In the last moments, the Spline’s great eyelid closed.
 
Accompanied by Lieutenant-Commander Erdac, Commissary Drith stepped gingerly through the transfer tunnel and into the damaged Spline eye.
Drith’s brow furrowed, sending a wave of delicate creases over her shaved scalp. It was bad enough to be immersed inside the body of a living creature like this, without being confronted by the gruesome sight the salvage teams had found here. Still, it had been a prize worth retrieving.
Erdac said, ‘You can see how the Squeem fish consumed this young gunner, from inside out. It kept alive that way, long enough anyhow for it to serve as a beacon to alert us when this Spline returned to service in human space. And there was enough of the mnemonic fluid left in the gunner’s body to—’
‘A drop is sufficient,’ Drith murmured. ‘I do understand the principle, Commander.’
Erdac nodded stiffly, his face impassive.

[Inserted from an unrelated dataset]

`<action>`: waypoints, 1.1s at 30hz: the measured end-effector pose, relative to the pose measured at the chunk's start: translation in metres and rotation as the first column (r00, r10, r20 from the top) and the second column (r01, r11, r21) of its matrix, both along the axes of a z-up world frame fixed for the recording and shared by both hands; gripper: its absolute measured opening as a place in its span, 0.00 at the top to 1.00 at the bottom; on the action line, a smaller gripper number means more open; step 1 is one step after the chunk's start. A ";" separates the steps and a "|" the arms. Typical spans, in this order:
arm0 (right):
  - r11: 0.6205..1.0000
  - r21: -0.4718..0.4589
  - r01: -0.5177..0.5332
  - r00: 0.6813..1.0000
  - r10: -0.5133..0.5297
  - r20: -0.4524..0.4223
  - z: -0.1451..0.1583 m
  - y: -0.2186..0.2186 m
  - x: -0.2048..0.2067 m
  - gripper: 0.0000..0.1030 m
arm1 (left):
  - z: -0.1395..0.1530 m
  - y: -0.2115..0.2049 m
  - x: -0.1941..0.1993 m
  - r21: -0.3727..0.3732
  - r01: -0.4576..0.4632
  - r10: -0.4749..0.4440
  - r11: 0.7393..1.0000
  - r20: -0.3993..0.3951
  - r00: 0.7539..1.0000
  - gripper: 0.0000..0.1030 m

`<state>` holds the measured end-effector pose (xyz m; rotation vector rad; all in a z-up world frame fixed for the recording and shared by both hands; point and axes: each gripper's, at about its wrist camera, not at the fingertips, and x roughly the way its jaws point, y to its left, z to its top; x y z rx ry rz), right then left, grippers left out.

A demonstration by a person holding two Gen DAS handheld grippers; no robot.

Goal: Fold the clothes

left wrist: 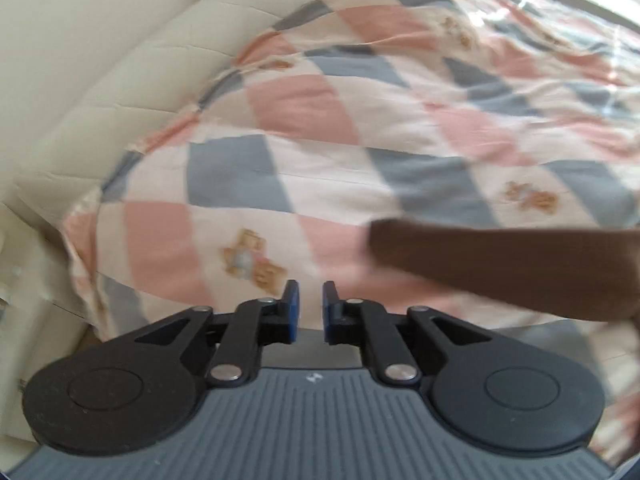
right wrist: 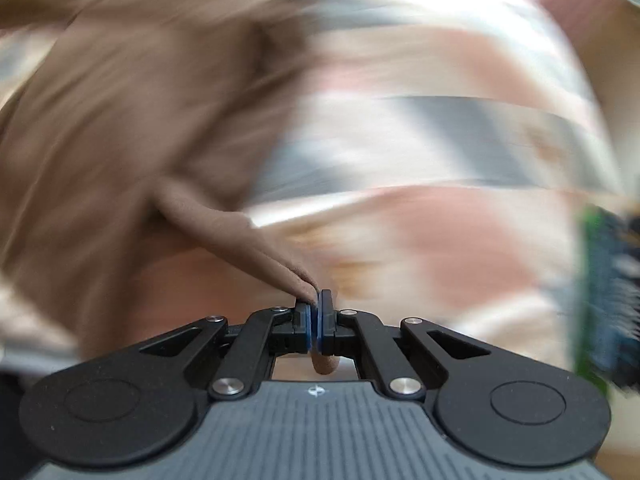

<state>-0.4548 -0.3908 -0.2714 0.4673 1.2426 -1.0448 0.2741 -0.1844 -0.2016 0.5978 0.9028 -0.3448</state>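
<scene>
The right gripper (right wrist: 319, 300) has its blue-padded fingers (right wrist: 307, 326) pressed together on a fold of the brown garment (right wrist: 132, 120). A thin ridge of the brown cloth runs from the far left down into the fingers, and a small end of it shows behind them, near the gripper body. The rest of the garment lies spread to the left in the right wrist view, on the checked quilt (right wrist: 420, 152) of pink, grey and cream squares. This view is strongly blurred, so finer details of the cloth I cannot tell.

The left gripper (left wrist: 311, 292) is above the same quilt (left wrist: 320, 120). Its fingers (left wrist: 291, 312) are a little apart, with nothing between them. A part of the brown garment (left wrist: 500, 268) reaches in from the right side, just beside the right finger but not touching it. To the far left of the quilt is a cream padded surface (left wrist: 100, 60).
</scene>
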 end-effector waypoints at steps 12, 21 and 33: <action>0.744 0.282 0.606 0.767 -0.640 0.038 -0.053 0.000 -0.112 0.46 | -0.115 -0.009 -0.236 -0.223 0.441 -0.483 0.869 -0.571 0.664 0.73; 0.770 0.582 0.262 0.747 -0.543 0.383 -0.092 0.076 -0.028 0.25 | -0.162 -0.050 -0.301 -0.221 0.673 -0.651 0.706 -0.576 0.494 0.74; 0.819 0.573 0.028 0.684 -0.433 0.587 -0.042 0.120 0.042 0.95 | -0.059 0.070 -0.223 -0.277 0.511 -0.572 0.814 -0.536 0.621 0.98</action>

‘Quite a victory, Commander,’ Drith said. ‘If the breeding ground of the Spline can be blockaded, then the Spline can effectively be controlled.’
‘These two fulfilled their duty in the end.’

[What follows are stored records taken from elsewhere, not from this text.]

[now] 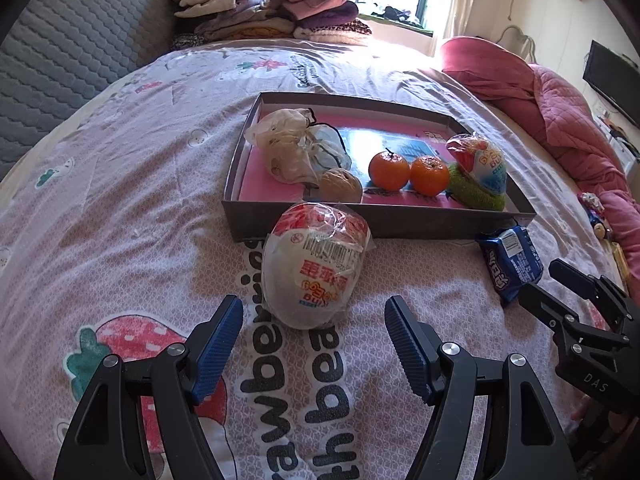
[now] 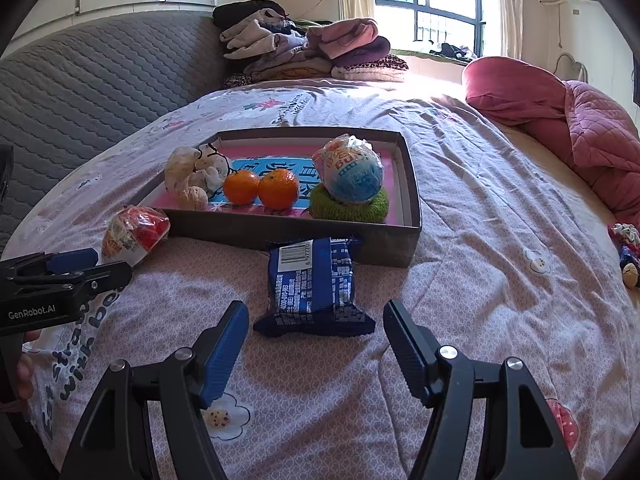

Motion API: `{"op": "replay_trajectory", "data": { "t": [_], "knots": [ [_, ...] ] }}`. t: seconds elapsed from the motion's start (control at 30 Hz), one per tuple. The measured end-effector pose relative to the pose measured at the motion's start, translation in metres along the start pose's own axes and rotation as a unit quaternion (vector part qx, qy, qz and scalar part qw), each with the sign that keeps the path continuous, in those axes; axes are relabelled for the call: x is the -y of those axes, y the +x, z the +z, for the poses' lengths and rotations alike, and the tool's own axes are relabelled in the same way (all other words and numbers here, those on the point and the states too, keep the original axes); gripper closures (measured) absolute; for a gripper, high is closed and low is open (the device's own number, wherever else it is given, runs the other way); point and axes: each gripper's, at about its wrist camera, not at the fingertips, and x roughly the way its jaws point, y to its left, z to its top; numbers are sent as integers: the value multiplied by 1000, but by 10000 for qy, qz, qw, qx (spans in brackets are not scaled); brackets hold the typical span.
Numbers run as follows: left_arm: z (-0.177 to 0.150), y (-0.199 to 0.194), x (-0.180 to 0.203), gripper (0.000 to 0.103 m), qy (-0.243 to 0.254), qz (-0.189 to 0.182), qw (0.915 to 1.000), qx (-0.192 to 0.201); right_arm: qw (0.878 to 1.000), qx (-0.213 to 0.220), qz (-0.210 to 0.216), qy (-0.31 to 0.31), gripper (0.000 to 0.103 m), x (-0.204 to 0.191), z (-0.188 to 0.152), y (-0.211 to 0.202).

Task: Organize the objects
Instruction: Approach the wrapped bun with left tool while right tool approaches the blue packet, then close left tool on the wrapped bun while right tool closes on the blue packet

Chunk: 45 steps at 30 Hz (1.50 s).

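Observation:
A shallow grey box (image 1: 376, 222) (image 2: 280, 232) lies on the bed. Inside it are two oranges (image 1: 389, 171) (image 2: 241, 187), a walnut (image 1: 340, 186) (image 2: 193, 197), a crumpled plastic bag (image 1: 286, 148) (image 2: 192, 168) and a blue-white wrapped egg (image 1: 484, 164) (image 2: 352, 172) on a green scrubber (image 1: 476, 192) (image 2: 348, 206). A red-white wrapped egg (image 1: 316, 268) (image 2: 134, 232) rests on the sheet before the box, just ahead of my open left gripper (image 1: 314, 320) (image 2: 76, 266). A blue snack packet (image 2: 314, 288) (image 1: 510, 260) lies just ahead of my open right gripper (image 2: 312, 320) (image 1: 560, 284).
Folded clothes (image 2: 304, 48) are piled at the head of the bed by the grey quilted headboard (image 2: 88, 92). A pink quilt (image 2: 580, 128) is heaped at the right. Small toys (image 2: 628, 252) sit near the right edge. A hand (image 2: 24, 364) shows at the left.

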Motion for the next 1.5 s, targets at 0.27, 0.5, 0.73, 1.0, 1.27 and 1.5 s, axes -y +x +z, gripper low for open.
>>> {"op": "replay_trajectory", "data": {
  "t": [0.27, 0.5, 0.73, 1.0, 1.27, 1.5],
  "knots": [
    [10, 17, 2, 28, 128, -19, 9999, -24, 9998, -172, 60, 128, 34, 2, 9, 19],
    [15, 29, -2, 28, 51, -128, 9999, -44, 9996, -276, 16, 92, 34, -1, 15, 35],
    [20, 42, -5, 28, -2, -110, 9999, -68, 9992, -385, -50, 105, 34, -1, 17, 45],
    [25, 49, -7, 28, -3, -80, 9999, -84, 9990, -411, -17, 159, 40, 1, 16, 48],
    [23, 47, -5, 33, 59, -118, 9999, -31, 9990, -416, 48, 150, 43, 1, 16, 48],
    [21, 45, -4, 48, 33, -249, 9997, -11, 9991, -397, 91, 137, 45, 0, 16, 47]
  ]
}}
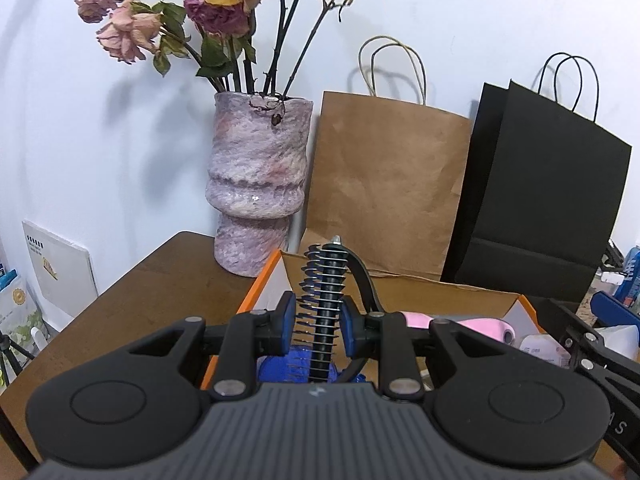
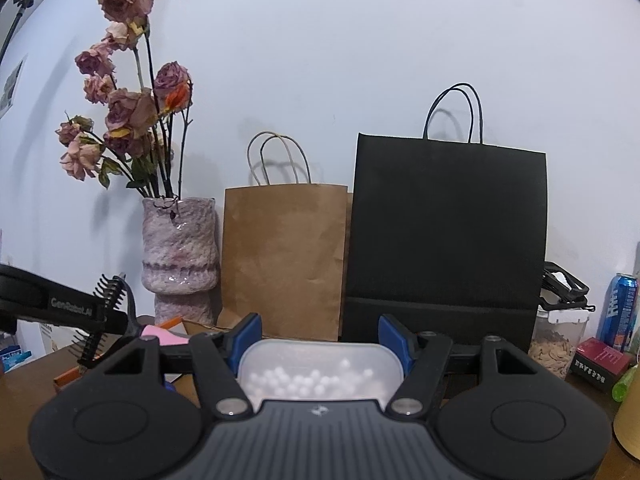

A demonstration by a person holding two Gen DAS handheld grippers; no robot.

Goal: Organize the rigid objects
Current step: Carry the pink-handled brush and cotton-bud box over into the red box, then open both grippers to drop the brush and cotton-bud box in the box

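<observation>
My left gripper (image 1: 318, 320) is shut on a black hairbrush (image 1: 326, 280) with metal bristles. The brush stands upright between the blue pads, above an open orange-rimmed cardboard box (image 1: 264, 276). A pink item (image 1: 480, 326) and a blue item (image 1: 280, 368) lie inside that box. My right gripper (image 2: 320, 338) is shut on a translucent plastic container (image 2: 320, 372) holding several small white balls. The same hairbrush (image 2: 105, 308) shows at the left of the right wrist view, over the box's orange edge (image 2: 172, 322).
Along the white wall stand a mottled pink vase (image 1: 256, 184) of dried roses, a brown paper bag (image 1: 384, 184) and a black paper bag (image 1: 540, 208). To the right are a clear jar (image 2: 556, 344), a blue can (image 2: 622, 312) and a dark red box (image 2: 600, 364). The brown table (image 1: 132, 304) ends at the left.
</observation>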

‘Yes, but we will profit personally from this discovery.’ The Commander didn’t respond to that; maybe he thought the remark was a personal test, a trap.
Drith looked down at the twisted bodies and poked at them with a polished toecap. ‘Look how they’re wrapped around each other. Strange. You wouldn’t expect a dry-as-a-stick Academician and a boneheaded Navy grunt to get so close.’
‘The human heart contains mysteries we have yet to fathom, Commander.’
‘Yes. Even with the mnemonic, I guess we’ll never really know what happened here.’
‘But we know enough. What else matters?’ Drith turned. ‘Come, Commander. We both have reports to file, and then a mission to plan, far beyond the Expansion’s current limits … quite an adventure!’
They left, talking, planning. The forensic teams moved in to remove the bodies. It wasn’t easy. Even in death they were closely intertwined, as if one had been cradling the other.